## Action item
You are asked to copy the entire listing exactly, apart from its pictures.

## Material for the task
• • •

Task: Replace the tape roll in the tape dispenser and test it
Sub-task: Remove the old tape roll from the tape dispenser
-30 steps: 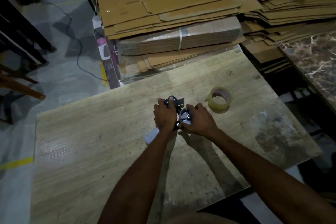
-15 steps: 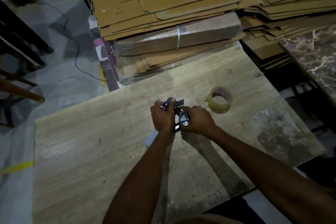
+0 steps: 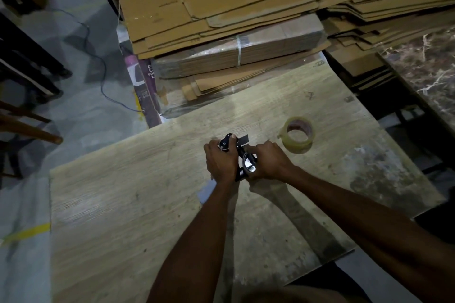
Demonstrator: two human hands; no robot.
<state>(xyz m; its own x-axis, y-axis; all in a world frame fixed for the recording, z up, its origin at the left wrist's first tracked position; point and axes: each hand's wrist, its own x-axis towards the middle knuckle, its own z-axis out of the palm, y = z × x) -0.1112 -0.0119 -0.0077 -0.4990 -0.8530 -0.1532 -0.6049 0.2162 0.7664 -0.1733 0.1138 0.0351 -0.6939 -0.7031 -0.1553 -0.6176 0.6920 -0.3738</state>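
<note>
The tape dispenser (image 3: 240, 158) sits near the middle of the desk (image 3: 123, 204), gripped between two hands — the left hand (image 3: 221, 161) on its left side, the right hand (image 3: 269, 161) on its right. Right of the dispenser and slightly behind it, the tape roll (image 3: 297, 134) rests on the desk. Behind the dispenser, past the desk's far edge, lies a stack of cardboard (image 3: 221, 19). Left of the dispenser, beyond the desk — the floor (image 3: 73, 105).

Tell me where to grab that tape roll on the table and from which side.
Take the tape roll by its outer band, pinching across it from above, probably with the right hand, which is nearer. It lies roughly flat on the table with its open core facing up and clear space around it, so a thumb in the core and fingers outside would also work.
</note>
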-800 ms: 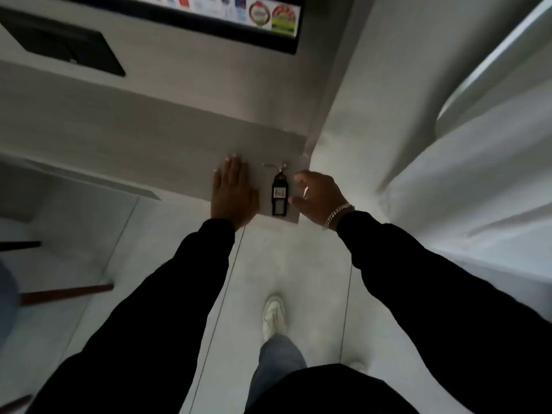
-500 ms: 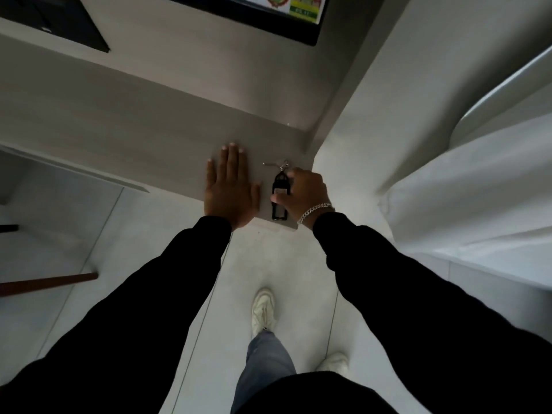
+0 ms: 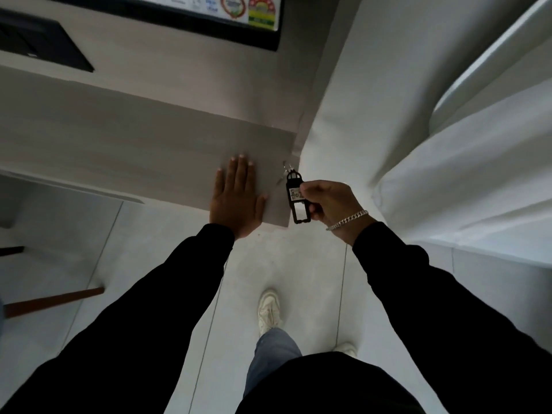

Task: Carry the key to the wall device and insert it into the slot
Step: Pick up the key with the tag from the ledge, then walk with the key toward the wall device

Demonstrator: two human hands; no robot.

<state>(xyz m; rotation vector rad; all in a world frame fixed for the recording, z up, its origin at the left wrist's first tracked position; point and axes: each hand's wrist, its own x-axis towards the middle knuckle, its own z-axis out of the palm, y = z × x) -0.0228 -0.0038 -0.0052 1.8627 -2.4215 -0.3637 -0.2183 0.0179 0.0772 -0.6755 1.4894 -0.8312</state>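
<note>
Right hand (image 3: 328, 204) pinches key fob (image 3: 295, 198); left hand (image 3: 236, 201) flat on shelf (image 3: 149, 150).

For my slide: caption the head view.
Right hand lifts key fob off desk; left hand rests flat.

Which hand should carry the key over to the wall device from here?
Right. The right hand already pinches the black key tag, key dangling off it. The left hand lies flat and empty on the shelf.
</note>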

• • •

## Exercise answer
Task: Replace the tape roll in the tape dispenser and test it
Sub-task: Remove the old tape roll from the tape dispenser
-30 steps: 
-15 steps: 
+0 steps: 
Demonstrator: two human hands; no robot.
<state>(xyz m; its own x-axis, y-axis; all in a world frame fixed for the recording, z up, its origin at the left wrist's first tracked position; point and axes: each hand's wrist, its own x-axis towards the middle knuckle, its own z-axis out of the palm, y = z × x) -0.1112 -0.0119 -0.0077 -0.4990 -0.8530 -0.1532 -0.6049 0.2162 0.7664 -0.1733 0.1138 0.0351 -0.6939 -0.7031 -0.1553 -0.6176 0.6920 -0.3738</state>
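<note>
The tape dispenser (image 3: 240, 158) sits near the middle of the desk (image 3: 123, 204), gripped between two hands — the left hand (image 3: 221, 161) on its left side, the right hand (image 3: 269, 161) on its right. Right of the dispenser and slightly behind it, the tape roll (image 3: 297, 134) rests on the desk. Behind the dispenser, past the desk's far edge, lies a stack of cardboard (image 3: 221, 19). Left of the dispenser, beyond the desk — the floor (image 3: 73, 105).

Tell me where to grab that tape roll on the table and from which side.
Take the tape roll by its outer band, pinching across it from above, probably with the right hand, which is nearer. It lies roughly flat on the table with its open core facing up and clear space around it, so a thumb in the core and fingers outside would also work.
</note>
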-800 ms: 
-500 ms: 
+0 ms: 

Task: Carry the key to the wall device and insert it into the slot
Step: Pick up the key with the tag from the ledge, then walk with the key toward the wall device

Demonstrator: two human hands; no robot.

<state>(xyz m; rotation vector rad; all in a world frame fixed for the recording, z up, its origin at the left wrist's first tracked position; point and axes: each hand's wrist, its own x-axis towards the middle knuckle, its own z-axis out of the palm, y = z × x) -0.0228 -0.0038 -0.0052 1.8627 -2.4215 -0.3637 -0.2183 0.0179 0.0772 -0.6755 1.4894 -0.8312</state>
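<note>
Right hand (image 3: 328, 204) pinches key fob (image 3: 295, 198); left hand (image 3: 236, 201) flat on shelf (image 3: 149, 150).

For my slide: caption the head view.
Right hand lifts key fob off desk; left hand rests flat.

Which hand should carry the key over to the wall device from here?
Right. The right hand already pinches the black key tag, key dangling off it. The left hand lies flat and empty on the shelf.
</note>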

No further response is required.